After painting this dark picture of the current world mood, Zuckerberg then rapidly reviewed Facebook’s plans for the next 10 years. Generally, Zuckerberg said, the goal is to “build the technology to give everyone in the world the ability to share anything they want with anyone”—one-to-one, in small groups, in large groups, or publicly. New tools coming out in the near term include Messenger for businesses (so the next time I want to unload on a certain dishwasher manufacturer I will turn to Messenger instead of Twitter and email), and the ability for app developers to incorporate Facebook’s live-streaming video capability (so the drone hovering over your backyard barbecue can stream that view of your burgers burning directly to all your friends).

In the 10-year timeframe, Zuckerberg said the company will be pushing to build: better systems for connectivity in order to give the 4 billion people in the world who aren’t currently online access to the Internet; artificial intelligence, to build systems that are better than people at perception; and virtual and augmented reality.

“If you told me 10 years ago that Facebook would build a plane, I would have told you that you were crazy.”

Facebook has been going to extremes to solve the connectivity problem; the company’s solar-powered airplane, the Aquila, he said, can “beam down Internet” for months before it has to land. “If you told me 10 years ago that Facebook would build a plane, I would have told you that you were crazy,” he said. The company will launch its first satellite, providing Internet coverage for sub-Saharan Africa, in a few months, he said. And tomorrow, the company plans to announce a product that will improve connectivity in urban areas.

To move artificial intelligence forward using more than its own steam, Facebook has opened designs for the servers that it uses to train its neural networks, he reminded the group.

And for virtual reality, of course, the company recently started shipping the Oculus Rift VR system. But that, Zuckerberg said, is only the very beginning. “In the next 10 years, we will have normal looking glasses that do both augmented and virtual reality. If I want to show my friends a photo today, I pull out my phone. In the future, you’ll be able to snap your fingers and be able to show it to people through AR glasses.”
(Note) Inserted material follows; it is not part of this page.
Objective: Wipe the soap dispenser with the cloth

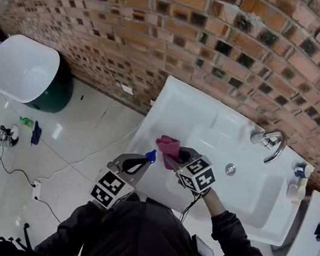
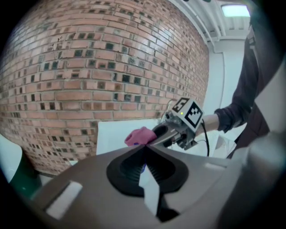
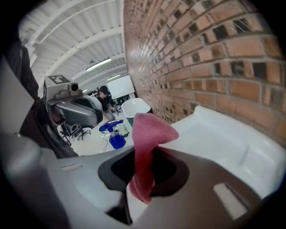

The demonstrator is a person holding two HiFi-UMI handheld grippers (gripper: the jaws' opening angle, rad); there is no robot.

Eventually, TVs won't exist, television will just be a $1 app.

Eventually, he said, TVs won’t exist; television will just be another $1 app (viewed through AR glasses).

Zuckerberg concluded his opening address by going Oprah on the crowd, telling them that everyone in the audience would receive a Gear VR headset and a Samsung phone to power it. But he reminded them, once the cheering stopped, that part of the reason to work to connect everyone is to solve the world’s problems. Perhaps the world’s problems will look less intimidating through the lens of a VR headset.